● What is expected:
What you return must match the data exactly, line for line.

● Available data:
[Start of Attachment]

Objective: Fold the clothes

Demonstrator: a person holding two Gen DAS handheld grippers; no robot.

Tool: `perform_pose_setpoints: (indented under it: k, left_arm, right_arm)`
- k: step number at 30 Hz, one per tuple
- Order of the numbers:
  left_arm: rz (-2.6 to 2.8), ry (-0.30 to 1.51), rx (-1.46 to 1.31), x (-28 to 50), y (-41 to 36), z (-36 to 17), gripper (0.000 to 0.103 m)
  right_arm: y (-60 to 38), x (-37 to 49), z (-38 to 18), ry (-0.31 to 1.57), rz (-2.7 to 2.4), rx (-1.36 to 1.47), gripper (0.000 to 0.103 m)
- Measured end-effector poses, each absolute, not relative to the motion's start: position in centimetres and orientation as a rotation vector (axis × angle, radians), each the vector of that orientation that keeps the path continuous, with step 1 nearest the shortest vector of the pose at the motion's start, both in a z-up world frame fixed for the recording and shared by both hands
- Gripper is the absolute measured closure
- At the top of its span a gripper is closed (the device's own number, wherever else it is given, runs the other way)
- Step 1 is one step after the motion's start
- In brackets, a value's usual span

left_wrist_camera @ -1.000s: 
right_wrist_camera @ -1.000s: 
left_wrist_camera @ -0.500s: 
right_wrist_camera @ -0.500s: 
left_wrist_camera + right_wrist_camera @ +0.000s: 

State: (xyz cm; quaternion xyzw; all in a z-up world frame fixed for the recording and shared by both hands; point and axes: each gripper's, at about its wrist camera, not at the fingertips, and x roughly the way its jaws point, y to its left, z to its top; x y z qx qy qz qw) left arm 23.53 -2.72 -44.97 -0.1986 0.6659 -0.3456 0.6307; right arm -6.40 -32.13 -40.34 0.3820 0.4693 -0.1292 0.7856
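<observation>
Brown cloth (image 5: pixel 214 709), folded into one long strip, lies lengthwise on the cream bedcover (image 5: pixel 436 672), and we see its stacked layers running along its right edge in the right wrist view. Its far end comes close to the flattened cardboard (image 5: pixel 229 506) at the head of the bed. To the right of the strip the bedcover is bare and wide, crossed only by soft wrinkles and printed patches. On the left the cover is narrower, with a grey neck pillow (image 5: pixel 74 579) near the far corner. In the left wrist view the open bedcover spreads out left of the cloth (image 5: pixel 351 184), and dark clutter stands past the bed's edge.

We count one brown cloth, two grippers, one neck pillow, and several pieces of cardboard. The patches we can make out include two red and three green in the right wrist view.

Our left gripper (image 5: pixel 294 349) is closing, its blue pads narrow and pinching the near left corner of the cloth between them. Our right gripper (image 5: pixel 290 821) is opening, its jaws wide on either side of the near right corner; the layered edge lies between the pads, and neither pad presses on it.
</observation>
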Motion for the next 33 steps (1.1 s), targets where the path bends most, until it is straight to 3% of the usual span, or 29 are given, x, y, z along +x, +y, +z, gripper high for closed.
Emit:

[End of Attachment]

● Written response:
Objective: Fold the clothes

Demonstrator: a person holding two Gen DAS handheld grippers; no robot.

Tool: `perform_pose_setpoints: (indented under it: k, left_arm, right_arm)`
- k: step number at 30 Hz, one per tuple
- Order of the numbers:
  left_arm: rz (-2.6 to 2.8), ry (-0.30 to 1.51), rx (-1.46 to 1.31), x (-28 to 50), y (-41 to 36), z (-36 to 17), gripper (0.000 to 0.103 m)
  right_arm: y (-60 to 38), x (-37 to 49), z (-38 to 18), ry (-0.31 to 1.57), rz (-2.7 to 2.4), rx (-1.36 to 1.47), gripper (0.000 to 0.103 m)
- Measured end-effector poses, each absolute, not relative to the motion's start: position in centimetres and orientation as a rotation vector (axis × angle, radians), each the vector of that orientation that keeps the path continuous, with step 1 nearest the shortest vector of the pose at the motion's start, both in a z-up world frame fixed for the recording and shared by both hands
- Gripper is the absolute measured closure
- At the top of its span a gripper is closed (the device's own number, wherever else it is given, runs the other way)
- Step 1 is one step after the motion's start
- In brackets, a value's usual span

left_wrist_camera @ -1.000s: 
right_wrist_camera @ -1.000s: 
left_wrist_camera @ -0.500s: 
right_wrist_camera @ -0.500s: 
left_wrist_camera + right_wrist_camera @ +0.000s: 

State: (xyz cm; quaternion xyzw; all in a z-up world frame fixed for the recording and shared by both hands; point and axes: each gripper's, at about its wrist camera, not at the fingertips, and x roughly the way its jaws point, y to its left, z to its top; x y z qx qy qz qw) left arm 23.53 -2.72 -44.97 -0.1986 0.6659 -0.3456 0.6307; right arm -6.40 -32.13 -40.34 0.3820 0.4693 -0.1292 0.7856
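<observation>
Brown cloth (image 5: pixel 214 709), folded into one long strip, lies lengthwise on the cream bedcover (image 5: pixel 436 672), and we see its stacked layers running along its right edge in the right wrist view. Its far end comes close to the flattened cardboard (image 5: pixel 229 506) at the head of the bed. To the right of the strip the bedcover is bare and wide, crossed only by soft wrinkles and printed patches. On the left the cover is narrower, with a grey neck pillow (image 5: pixel 74 579) near the far corner. In the left wrist view the open bedcover spreads out left of the cloth (image 5: pixel 351 184), and dark clutter stands past the bed's edge.

We count one brown cloth, two grippers, one neck pillow, and several pieces of cardboard. The patches we can make out include two red and three green in the right wrist view.

Our left gripper (image 5: pixel 294 349) is closing, its blue pads narrow and pinching the near left corner of the cloth between them. Our right gripper (image 5: pixel 290 821) is opening, its jaws wide on either side of the near right corner; the layered edge lies between the pads, and neither pad presses on it.
</observation>
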Motion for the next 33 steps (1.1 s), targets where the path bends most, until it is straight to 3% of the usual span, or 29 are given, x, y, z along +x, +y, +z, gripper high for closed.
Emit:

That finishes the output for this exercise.